**Task item**
Without any images, write the listing below out word for word.
(Exercise data)
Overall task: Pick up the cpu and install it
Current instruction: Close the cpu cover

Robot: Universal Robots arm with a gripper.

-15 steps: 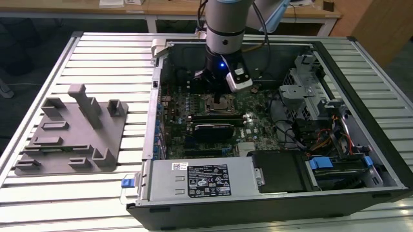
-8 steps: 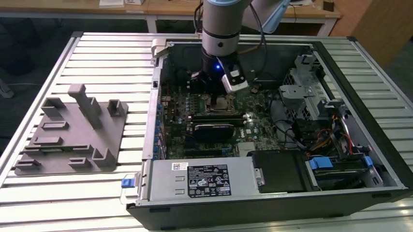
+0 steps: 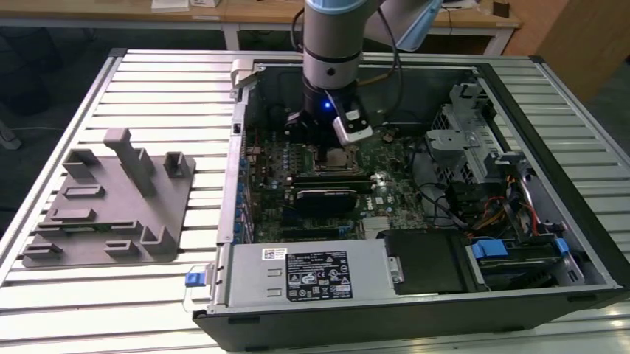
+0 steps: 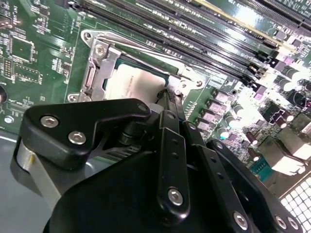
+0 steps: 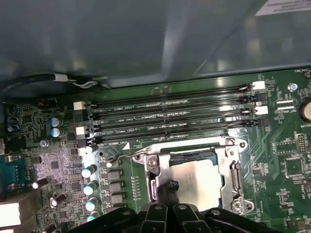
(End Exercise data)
**Solved exercise**
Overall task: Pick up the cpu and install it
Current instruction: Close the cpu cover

Robot: Universal Robots arm with a gripper.

-15 steps: 
-8 steps: 
+0 steps: 
+0 steps: 
+0 steps: 

No more output is expected.